§ WORK INSTRUCTION
Could the whole of the data below be written out verbatim?

<<<<

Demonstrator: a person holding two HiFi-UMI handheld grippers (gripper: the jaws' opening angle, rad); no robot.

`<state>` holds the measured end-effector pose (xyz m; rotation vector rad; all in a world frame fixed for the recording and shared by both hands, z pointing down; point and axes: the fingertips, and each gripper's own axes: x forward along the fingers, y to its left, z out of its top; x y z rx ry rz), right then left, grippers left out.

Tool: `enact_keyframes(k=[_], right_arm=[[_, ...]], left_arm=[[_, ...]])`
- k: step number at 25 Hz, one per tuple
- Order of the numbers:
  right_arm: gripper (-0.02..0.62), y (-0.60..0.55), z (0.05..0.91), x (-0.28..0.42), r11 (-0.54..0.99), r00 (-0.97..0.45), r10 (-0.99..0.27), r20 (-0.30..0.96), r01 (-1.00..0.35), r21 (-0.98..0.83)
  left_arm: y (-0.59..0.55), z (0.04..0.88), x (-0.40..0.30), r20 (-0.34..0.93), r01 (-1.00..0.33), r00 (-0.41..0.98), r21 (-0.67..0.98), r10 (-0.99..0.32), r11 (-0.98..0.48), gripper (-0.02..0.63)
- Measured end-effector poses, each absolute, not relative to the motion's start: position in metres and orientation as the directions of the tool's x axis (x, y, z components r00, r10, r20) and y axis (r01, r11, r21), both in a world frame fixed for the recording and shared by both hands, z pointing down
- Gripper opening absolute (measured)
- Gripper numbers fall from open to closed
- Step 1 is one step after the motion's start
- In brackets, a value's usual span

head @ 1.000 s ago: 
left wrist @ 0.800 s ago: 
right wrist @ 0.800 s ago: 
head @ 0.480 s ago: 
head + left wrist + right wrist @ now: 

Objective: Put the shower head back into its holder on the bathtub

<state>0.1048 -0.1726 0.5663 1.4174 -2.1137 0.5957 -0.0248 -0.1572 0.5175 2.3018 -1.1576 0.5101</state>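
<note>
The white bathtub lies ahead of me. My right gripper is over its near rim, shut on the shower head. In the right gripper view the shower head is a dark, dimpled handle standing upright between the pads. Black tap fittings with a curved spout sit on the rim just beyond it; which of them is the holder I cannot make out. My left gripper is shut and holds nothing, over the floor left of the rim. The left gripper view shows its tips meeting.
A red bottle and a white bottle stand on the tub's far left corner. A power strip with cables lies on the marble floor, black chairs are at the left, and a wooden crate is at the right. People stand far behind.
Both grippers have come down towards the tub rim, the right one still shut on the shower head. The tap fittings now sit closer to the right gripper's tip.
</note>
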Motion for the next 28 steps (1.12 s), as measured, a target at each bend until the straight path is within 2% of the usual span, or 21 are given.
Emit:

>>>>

§ EXERCISE ANSWER
Demonstrator: a person holding two HiFi-UMI handheld grippers (gripper: the jaws' opening angle, rad); no robot.

`<state>` holds the measured end-effector pose (xyz m; rotation vector rad; all in a world frame fixed for the recording and shared by both hands, z pointing down; point and axes: the fingertips, and each gripper's own axes: x forward along the fingers, y to its left, z out of its top; x y z rx ry rz), right then left, grippers left out.

Tool: `enact_keyframes(k=[_], right_arm=[[_, ...]], left_arm=[[_, ...]])`
- k: step number at 25 Hz, one per tuple
- Order of the numbers:
  right_arm: gripper (-0.02..0.62), y (-0.60..0.55), z (0.05..0.91), x (-0.28..0.42), r11 (-0.54..0.99), r00 (-0.97..0.45), r10 (-0.99..0.27), r20 (-0.30..0.96), r01 (-1.00..0.35), r21 (-0.98..0.83)
  left_arm: y (-0.59..0.55), z (0.04..0.88), x (-0.40..0.30), r20 (-0.34..0.93), r01 (-1.00..0.33), r00 (-0.41..0.98), r21 (-0.67..0.98), r10 (-0.99..0.32), r11 (-0.98..0.48), gripper (-0.02..0.63)
- Measured end-effector poses, each absolute, not relative to the motion's start: position in metres and orientation as the directions of the tool's x axis (x, y, z components r00, r10, r20) and y axis (r01, r11, r21), both in a world frame fixed for the recording and shared by both hands, z pointing down
- Gripper opening absolute (measured)
- Gripper numbers fall from open to closed
- Step 1 is one step after the motion's start
- In brackets, a value's usual span

head @ 1.000 s ago: 
left wrist @ 0.800 s ago: 
right wrist @ 0.800 s ago: 
head @ 0.480 s ago: 
head + left wrist + right wrist @ now: 

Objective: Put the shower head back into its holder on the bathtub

<state>0.1048 -0.1726 0.5663 1.4174 -2.1137 0.5957 -0.0248 -0.1572 0.5175 2.3018 -1.1576 0.5101</state>
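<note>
The white bathtub lies ahead of me. My right gripper is over its near rim, shut on the shower head. In the right gripper view the shower head is a dark, dimpled handle standing upright between the pads. Black tap fittings with a curved spout sit on the rim just beyond it; which of them is the holder I cannot make out. My left gripper is shut and holds nothing, over the floor left of the rim. The left gripper view shows its tips meeting.
A red bottle and a white bottle stand on the tub's far left corner. A power strip with cables lies on the marble floor, black chairs are at the left, and a wooden crate is at the right. People stand far behind.
Both grippers have come down towards the tub rim, the right one still shut on the shower head. The tap fittings now sit closer to the right gripper's tip.
</note>
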Motion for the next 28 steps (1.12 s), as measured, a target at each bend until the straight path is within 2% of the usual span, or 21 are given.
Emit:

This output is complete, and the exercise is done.